Piping Rock Club is a country club in Matinecock, New York. It falls within the ZIP Code boundaries of Locust Valley, New York, in Nassau County, on Long Island. Its name was reportedly attributed to a large boulder which marked where Native Americans would gather and smoke pipes.

==History==
The Piping Rock clubhouse was designed by American designer Guy Lowell and built in 1911. Lowell based his designs on American colonial architecture and a desire to link the house with the landscape. Most of the rooms open into a hall that surrounds an internal courtyard.

The Piping Rock Club has an 18-hole links-style golf course that was designed by Charles B. Macdonald. Its tennis facilities include several indoor courts, clay courts and grass courts. A separate facility on Long Island Sound provides beach, pool and summer dining facilities for members. In 1913, an article described additional outdoor activities that occurred there: "polo, riding, racaing, steeplechasing, hunting...squash, pigeon-shooting...." and that the property featured "a circular mile race track...two mile and a half steeplechase track around that...".

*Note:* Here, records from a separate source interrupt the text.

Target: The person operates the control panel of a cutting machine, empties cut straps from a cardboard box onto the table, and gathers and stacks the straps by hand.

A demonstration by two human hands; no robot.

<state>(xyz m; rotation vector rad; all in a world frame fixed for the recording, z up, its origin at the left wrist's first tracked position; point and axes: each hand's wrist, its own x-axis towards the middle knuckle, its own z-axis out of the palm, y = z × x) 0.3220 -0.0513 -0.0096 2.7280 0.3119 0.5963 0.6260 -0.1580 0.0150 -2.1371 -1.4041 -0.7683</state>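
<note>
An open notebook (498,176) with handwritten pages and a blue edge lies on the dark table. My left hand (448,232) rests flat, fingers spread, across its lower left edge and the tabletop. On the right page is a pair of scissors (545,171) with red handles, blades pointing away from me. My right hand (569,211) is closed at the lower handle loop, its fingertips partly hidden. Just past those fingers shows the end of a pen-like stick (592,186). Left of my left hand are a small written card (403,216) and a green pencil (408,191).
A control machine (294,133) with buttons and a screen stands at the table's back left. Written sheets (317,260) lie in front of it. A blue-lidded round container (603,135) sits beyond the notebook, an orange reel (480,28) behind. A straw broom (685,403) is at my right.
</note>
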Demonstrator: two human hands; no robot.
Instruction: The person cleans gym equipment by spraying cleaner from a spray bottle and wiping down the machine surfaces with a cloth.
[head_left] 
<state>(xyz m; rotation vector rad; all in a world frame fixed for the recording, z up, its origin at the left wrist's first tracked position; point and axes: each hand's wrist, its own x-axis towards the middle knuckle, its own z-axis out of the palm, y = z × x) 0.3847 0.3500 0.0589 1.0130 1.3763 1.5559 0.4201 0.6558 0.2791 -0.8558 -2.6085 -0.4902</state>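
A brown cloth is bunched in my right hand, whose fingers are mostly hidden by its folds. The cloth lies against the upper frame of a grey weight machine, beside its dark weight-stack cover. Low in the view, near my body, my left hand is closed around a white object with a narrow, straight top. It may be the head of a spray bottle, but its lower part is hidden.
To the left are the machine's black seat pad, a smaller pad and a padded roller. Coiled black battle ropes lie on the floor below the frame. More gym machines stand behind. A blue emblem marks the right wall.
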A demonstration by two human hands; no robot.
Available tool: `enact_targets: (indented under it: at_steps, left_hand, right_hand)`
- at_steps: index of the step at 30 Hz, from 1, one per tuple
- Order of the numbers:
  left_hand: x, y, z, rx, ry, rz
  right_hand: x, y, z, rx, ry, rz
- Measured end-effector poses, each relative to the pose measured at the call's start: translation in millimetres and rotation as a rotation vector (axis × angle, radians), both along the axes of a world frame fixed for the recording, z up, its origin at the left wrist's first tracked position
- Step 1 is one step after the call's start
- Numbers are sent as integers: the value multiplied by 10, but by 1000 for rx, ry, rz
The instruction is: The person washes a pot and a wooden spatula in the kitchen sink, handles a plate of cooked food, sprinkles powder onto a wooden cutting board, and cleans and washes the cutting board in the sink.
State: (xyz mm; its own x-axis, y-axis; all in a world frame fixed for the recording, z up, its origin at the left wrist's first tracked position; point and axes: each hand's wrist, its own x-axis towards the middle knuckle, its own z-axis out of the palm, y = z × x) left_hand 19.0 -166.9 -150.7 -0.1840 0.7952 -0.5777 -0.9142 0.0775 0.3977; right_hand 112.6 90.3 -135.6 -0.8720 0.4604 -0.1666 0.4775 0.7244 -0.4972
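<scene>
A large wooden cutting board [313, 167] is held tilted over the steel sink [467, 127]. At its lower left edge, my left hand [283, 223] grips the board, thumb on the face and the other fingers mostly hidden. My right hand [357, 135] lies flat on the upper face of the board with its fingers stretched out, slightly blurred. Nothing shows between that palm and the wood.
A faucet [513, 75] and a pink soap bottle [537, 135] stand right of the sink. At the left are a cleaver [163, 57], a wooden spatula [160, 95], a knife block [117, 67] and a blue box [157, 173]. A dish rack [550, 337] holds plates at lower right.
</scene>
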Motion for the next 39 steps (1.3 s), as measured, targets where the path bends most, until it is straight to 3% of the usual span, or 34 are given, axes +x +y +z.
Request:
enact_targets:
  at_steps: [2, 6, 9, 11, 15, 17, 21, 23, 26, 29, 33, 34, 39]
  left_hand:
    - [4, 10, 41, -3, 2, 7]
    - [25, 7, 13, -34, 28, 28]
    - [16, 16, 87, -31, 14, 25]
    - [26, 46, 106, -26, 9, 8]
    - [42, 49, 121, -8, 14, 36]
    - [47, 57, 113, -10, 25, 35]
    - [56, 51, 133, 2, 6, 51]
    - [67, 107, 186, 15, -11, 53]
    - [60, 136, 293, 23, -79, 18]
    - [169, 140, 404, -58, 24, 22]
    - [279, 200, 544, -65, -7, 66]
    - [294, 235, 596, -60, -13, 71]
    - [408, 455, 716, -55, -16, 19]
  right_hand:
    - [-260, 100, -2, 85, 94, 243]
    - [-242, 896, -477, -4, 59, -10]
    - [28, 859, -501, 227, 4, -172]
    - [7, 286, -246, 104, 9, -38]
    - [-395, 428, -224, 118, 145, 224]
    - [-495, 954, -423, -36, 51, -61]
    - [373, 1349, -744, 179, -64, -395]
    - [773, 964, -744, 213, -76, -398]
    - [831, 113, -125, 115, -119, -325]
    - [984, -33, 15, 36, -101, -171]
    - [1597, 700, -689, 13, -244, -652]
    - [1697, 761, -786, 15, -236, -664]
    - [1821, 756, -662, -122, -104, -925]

The club hosted the Piping Rock Horse Show from at least 1912 to 1915. On October 24, 1937 Cole Porter was in a riding accident there that crushed his legs, leading to one of them being amputated years later.

==Members==
It was the "Augusta of its Day". Members included J. P. Morgan Jr., Benjamin Strong Jr., the first president of the Federal Reserve Bank of New York; Percy Chubb, co-founder of the insurance company; Louis Comfort Tiffany stained glass; Frank Nelson Doubleday, publishing; Condé Montrose Nast, publishing; William L. Harkness, Standard Oil; Frederic B. Pratt, George Dupont Pratt, Harold I. Pratt, Standard Oil heirs and philanthropists; W. Averell Harriman, future New York Governor; Payne Whitney; Alfred Gwynne Vanderbilt; and Vincent Astor.

==In popular culture==
In Mad Men: "The Quality of Mercy" (the season 6 penultimate episode), Jim Cutler invites the agency's St. Joseph's client to golf at Piping Rock "while there's still grass left".

In Nelson DeMille's The Gold Coast, the narrator John Sutter describes Piping Rock as one of only two country clubs that count. "Piping Rock is considered more exclusive than The Creek, and I suppose it is, as its membership list more closely matches the Social Register than does The Creek’s. But they don’t have skeet shooting."

In Dominick Dunne's 1990 novel An Inconvenient Woman, the club is described as extremely exclusive and is frequented by a character's bridge-playing father.